I need that different blocks run under the same thread(because CUDA
require to make everything inside a single thread…each thread is
associated to a different GPGPU)…so,without the usage of STS
scheduler,is not possible to run different blocks with same thread?
Yes. The Thread-per-Block-scheduler gets its name from the fact that
every block gets its own thread.
You should really use it – using STS will probably kill the performance
you can gain by accelerating stuff on a GPU, because nearly no one uses
single-core CPUs any more, and to my knowledge, only the FFT blocks are
internally multithreaded.
I’m a bit surprised that CUDA requires you to run everything in one
thread – doesn’t using cudaSetDevice in every thread (==in every
block’s work() method on the first call) suffice?
NVidia claims CUDA is thread safe, i.e. worst case your multi-threading
performance is as bad as doing everything in a single thread.

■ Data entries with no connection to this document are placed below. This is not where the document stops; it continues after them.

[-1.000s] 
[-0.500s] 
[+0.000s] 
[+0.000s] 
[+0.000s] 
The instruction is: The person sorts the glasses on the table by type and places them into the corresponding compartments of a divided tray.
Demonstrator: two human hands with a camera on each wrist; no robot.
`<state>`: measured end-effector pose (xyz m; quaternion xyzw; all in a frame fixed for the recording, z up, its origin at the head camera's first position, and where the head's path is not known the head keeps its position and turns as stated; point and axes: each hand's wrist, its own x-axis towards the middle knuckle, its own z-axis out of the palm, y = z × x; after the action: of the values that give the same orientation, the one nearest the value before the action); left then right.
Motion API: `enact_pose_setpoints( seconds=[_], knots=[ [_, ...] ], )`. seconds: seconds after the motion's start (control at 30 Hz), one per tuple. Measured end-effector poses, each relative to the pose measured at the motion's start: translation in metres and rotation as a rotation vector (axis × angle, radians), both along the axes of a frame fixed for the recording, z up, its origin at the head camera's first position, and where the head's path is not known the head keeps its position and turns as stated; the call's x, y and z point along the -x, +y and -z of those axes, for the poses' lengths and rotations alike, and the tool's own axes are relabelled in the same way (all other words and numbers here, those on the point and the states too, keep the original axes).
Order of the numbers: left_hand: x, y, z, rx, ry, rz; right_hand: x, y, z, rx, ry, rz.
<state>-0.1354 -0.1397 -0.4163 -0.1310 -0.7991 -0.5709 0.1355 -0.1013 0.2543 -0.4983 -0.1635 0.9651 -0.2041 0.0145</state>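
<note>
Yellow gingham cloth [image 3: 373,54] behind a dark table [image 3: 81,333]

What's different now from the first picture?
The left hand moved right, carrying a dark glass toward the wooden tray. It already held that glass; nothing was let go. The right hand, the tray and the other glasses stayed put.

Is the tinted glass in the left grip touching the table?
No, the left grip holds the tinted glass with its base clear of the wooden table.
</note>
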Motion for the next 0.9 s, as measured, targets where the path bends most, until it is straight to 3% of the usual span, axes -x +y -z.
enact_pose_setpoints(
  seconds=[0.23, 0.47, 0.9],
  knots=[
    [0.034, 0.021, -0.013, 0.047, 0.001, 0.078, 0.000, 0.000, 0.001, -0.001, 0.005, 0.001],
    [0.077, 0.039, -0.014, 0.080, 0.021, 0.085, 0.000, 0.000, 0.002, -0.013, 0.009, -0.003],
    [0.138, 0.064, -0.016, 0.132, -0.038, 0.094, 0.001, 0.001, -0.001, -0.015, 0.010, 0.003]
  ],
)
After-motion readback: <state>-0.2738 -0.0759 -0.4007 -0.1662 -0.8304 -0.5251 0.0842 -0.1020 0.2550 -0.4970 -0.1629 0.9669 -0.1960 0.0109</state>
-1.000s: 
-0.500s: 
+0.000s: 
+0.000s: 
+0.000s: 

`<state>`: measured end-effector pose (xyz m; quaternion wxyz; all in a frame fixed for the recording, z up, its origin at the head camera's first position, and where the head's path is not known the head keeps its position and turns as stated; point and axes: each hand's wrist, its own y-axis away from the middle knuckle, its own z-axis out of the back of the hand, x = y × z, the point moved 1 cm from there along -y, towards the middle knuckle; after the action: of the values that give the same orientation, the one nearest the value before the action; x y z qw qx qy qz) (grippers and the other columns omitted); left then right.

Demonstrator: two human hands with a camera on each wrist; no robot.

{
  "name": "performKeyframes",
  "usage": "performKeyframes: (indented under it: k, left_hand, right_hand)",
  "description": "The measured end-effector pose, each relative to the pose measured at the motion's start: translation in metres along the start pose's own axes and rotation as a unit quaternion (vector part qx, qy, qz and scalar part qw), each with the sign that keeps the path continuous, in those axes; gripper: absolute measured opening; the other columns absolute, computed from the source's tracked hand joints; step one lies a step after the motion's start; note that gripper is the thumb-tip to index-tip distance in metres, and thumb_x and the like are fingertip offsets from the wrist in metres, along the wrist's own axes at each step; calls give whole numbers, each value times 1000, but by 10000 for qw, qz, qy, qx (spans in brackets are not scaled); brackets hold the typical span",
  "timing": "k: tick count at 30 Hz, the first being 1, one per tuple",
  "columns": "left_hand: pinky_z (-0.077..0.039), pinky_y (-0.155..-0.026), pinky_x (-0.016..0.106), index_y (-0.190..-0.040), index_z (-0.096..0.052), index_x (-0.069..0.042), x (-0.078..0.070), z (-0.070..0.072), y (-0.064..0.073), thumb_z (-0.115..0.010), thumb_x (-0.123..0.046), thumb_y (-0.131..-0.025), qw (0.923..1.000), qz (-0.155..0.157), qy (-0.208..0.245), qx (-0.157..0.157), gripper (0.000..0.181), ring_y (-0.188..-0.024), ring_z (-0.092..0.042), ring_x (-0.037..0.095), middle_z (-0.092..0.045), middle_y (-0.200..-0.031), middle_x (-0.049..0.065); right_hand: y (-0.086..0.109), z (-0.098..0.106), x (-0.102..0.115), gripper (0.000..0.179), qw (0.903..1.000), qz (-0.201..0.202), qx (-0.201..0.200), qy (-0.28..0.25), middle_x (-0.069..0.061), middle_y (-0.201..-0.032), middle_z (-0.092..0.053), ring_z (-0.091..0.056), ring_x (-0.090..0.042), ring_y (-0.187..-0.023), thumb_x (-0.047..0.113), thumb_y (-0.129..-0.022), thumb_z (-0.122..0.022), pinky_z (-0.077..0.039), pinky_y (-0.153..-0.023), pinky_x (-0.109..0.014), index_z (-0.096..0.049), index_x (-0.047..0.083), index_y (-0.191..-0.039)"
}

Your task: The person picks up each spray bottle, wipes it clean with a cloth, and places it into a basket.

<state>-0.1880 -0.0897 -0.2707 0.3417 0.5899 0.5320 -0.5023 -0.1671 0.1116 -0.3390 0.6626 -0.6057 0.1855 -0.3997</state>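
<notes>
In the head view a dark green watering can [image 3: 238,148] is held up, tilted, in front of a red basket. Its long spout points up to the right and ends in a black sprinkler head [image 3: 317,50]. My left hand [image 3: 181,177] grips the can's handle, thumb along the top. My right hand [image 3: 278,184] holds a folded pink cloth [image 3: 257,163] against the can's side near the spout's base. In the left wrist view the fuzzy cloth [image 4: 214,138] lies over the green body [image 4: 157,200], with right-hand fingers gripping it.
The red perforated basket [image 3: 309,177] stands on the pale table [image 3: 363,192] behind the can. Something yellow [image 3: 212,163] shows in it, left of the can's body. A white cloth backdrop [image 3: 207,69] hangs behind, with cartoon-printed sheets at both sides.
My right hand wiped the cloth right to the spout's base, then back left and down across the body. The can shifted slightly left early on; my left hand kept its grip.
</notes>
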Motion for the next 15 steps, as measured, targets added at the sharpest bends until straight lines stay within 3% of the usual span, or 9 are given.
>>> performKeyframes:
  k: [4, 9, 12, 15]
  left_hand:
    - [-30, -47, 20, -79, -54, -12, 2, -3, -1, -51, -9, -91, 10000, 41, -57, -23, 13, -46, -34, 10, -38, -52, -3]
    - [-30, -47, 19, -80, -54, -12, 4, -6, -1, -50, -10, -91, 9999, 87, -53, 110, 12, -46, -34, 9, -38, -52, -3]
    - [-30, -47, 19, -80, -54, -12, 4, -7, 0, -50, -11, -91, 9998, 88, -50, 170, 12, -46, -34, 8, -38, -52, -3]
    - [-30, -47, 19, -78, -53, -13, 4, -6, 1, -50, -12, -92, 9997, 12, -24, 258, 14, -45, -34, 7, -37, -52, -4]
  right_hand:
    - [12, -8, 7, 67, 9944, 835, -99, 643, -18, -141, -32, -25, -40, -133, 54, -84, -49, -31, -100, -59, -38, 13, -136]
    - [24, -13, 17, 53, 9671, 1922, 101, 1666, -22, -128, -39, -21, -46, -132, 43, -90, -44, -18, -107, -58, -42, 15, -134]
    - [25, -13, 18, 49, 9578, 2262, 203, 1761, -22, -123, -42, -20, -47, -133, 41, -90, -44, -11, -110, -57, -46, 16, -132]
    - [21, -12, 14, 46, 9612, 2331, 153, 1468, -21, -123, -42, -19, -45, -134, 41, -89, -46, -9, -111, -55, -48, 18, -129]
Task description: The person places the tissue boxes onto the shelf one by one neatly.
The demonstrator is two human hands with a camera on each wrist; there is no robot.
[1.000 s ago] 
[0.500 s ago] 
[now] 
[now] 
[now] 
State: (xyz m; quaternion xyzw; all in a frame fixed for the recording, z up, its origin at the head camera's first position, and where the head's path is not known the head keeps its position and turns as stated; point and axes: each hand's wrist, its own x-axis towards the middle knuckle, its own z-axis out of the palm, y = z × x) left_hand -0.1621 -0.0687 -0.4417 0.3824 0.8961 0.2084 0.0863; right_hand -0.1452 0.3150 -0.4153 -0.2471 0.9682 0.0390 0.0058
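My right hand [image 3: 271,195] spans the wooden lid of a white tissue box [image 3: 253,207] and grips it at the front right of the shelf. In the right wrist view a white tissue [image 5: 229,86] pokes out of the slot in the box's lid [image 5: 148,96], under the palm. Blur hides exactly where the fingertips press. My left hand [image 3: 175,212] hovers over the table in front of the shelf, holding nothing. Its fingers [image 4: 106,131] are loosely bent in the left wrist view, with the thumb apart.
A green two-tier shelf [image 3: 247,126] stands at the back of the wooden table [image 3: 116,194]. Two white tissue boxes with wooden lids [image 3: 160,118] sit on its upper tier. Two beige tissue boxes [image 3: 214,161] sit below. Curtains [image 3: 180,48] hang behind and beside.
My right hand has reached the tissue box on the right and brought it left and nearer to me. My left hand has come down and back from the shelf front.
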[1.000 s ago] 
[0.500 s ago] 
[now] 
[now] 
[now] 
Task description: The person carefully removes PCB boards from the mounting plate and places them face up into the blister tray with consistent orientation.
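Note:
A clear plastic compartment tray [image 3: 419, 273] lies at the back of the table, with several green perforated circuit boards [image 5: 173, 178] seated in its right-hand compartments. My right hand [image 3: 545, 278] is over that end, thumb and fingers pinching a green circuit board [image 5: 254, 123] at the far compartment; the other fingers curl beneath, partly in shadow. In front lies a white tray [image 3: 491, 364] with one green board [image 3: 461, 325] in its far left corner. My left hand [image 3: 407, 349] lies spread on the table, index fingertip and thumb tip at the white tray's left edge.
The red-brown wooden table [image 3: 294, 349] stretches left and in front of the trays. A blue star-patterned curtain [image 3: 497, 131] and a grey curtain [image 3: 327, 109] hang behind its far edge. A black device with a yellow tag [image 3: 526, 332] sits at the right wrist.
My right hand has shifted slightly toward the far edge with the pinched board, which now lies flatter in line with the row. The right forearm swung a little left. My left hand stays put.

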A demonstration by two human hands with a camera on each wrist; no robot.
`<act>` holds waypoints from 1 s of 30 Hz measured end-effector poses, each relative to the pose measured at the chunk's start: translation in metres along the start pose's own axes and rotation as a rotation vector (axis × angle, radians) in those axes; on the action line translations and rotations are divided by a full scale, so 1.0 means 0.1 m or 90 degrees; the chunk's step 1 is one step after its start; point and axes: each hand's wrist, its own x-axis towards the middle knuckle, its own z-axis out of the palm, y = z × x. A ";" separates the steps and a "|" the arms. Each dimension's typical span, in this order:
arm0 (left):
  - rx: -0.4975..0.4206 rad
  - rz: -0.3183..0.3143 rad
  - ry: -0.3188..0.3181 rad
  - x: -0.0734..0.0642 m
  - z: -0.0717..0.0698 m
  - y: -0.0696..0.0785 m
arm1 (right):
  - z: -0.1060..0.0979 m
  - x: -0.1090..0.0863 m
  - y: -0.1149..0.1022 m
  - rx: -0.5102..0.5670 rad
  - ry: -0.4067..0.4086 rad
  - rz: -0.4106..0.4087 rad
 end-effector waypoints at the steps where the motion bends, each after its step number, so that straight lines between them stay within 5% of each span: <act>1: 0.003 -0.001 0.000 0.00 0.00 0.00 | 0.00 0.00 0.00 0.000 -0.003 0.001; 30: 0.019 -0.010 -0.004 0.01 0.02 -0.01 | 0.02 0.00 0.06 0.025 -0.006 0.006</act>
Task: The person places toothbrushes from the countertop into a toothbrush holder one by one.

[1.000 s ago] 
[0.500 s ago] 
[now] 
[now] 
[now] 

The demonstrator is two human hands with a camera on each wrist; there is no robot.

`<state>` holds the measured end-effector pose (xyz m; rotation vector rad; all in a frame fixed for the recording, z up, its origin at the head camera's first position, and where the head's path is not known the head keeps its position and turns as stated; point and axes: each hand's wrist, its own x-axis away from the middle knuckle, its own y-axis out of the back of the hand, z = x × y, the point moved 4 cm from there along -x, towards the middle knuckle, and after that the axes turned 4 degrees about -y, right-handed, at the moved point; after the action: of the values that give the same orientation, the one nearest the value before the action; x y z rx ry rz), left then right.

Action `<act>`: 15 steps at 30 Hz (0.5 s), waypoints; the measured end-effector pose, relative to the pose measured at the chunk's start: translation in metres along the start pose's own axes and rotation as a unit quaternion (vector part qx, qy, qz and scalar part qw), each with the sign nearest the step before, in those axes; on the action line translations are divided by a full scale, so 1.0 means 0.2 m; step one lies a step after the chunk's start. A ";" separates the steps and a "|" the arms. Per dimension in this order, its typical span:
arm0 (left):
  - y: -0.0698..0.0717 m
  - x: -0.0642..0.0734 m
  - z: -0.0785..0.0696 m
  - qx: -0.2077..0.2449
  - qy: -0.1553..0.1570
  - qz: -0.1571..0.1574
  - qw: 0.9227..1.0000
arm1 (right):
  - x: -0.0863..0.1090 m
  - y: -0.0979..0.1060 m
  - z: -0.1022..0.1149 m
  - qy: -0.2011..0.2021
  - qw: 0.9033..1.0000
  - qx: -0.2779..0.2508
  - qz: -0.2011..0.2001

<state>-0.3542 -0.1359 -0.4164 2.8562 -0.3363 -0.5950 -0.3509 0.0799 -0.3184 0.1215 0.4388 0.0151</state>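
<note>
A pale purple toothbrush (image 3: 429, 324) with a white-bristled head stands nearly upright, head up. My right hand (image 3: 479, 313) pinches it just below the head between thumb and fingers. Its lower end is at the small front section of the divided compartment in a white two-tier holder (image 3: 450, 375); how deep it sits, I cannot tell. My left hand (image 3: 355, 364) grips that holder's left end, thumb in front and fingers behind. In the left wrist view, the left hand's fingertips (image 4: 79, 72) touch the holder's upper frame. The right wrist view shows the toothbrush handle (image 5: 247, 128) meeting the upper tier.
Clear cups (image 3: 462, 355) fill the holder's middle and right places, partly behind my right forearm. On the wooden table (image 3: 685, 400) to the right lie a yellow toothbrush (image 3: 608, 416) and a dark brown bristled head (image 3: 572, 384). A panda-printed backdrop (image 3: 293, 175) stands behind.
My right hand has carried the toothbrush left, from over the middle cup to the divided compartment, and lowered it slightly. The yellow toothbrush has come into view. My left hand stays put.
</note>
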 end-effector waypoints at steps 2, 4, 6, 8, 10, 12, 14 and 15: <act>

I’d like that other blocks(not related with CUDA) can run in parallel
threads…
That’s really awesome because it scales so well

Best regards,
Marcus

marco_Ribero · May 27, 2015, 7:27pm

Il giorno mer 27 mag 2015 alle ore 16:29 Marcus Müller <
[email protected]> ha scritto:

Yes. The Thread-per-Block-scheduler gets its name from the fact that
every block gets its own thread.
You should really use it – using STS will probably kill the performance
you can gain by accelerating stuff on a GPU, because nearly no one uses
single-core CPUs any more, and to my knowledge, only the FFT blocks are
internally multithreaded.

I hope to bring on CUDA the more time-consuming blocks…for the moment
FIR
and IIR filter, and FFT…

Best regards,
Marcus

It’s my fault: I’ve reason, from CUDA 4.0 the same GPU can be shared
between different threads/processes…I got formation from older books
Thank you!!

Now I need to change a litte my code…I was not so concerned about this
capability because my blocks just launch asynchronously kernels/memcpy
and
exit…

It seems that with multithread I’m able to reduce “pause time” between
execution of kernels of differents blocks from 1-3microseconds to
0.3microseconds…not bad!!(each block waits the previous with streams
attached to events).
The drawback is that each kernel execution must be bigger,because
otherwise
its execution wouldn’t hide the bigger overhead due to “reasignment of
device” to a different thread.

Thanks for your replies,
marco